As far as Betty Thursten’s family knows, she’s an immigration lawyer in Washington, D.C. But her travels to out-of-state education conferences are typically covers for Betty to carry out assignments for clandestine agency Control. She was recruited by Tom Howell, her ex-boyfriend, who removed himself from her life for years before inexplicably returning. Betty struggles with her conflicted feelings for Tom as well as her physical attraction to fellow agent Gil Richardson. Meanwhile, there seems to be a mole intent on sabotaging Control missions as it sets its sights on the World Order Cabal, an organization that’s been around for centuries. Readers hoping for cover-to-cover espionage action, though, may be a little disappointed. Betty is unquestionably a stellar agent—a black belt in jujitsu who’s equally adept with a sniper’s rifle—but the story spends a great deal of time on events prior to her recruitment, including her relationship with Tom before he’s injured on assignment in Iraq.
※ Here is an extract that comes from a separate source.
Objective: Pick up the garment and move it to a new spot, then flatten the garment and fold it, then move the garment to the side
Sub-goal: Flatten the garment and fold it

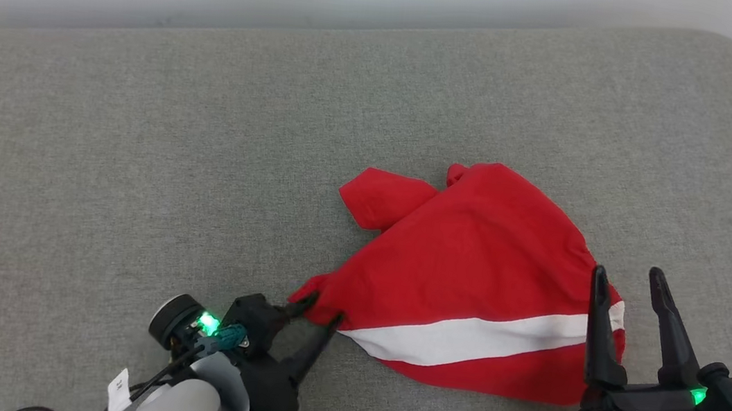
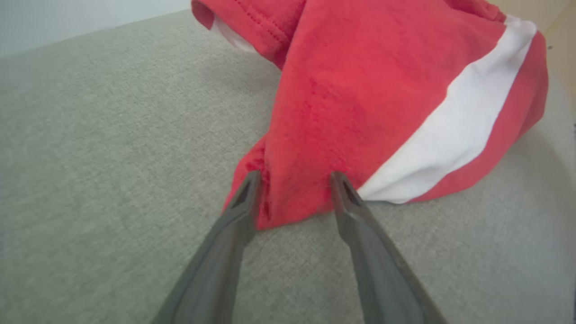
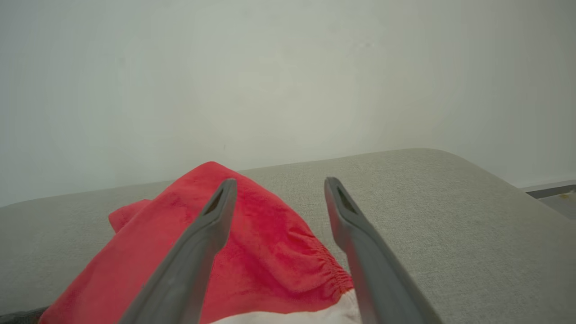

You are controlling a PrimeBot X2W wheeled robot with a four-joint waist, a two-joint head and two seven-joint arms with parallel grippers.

Mahler’s nonlinear story bounces from the present day to various flashbacks, but these energetic time jumps remain comprehensible throughout. The author also maintains a consistent level of mystery: readers eventually learn, for example, why a woman named Jil Harper is Betty’s former best friend as well as details behind the brutal murder of José Silva, Betty’s post-Tom fiance. Mahler too often lingers on Betty’s attempts to resist Gil’s physical allure—it’s perfectly clear that the two have enticing, “sculpted” bodies. But he also shows how Betty proves to be a formidable agent as she goes after significant players in the World Order Cabal. Along the way, he drops in a few good background elements, including the origins of both major spy organizations. At the same time, the story leaves some unanswered questions, such as the mole’s identity, which Mahler may be saving for a sequel.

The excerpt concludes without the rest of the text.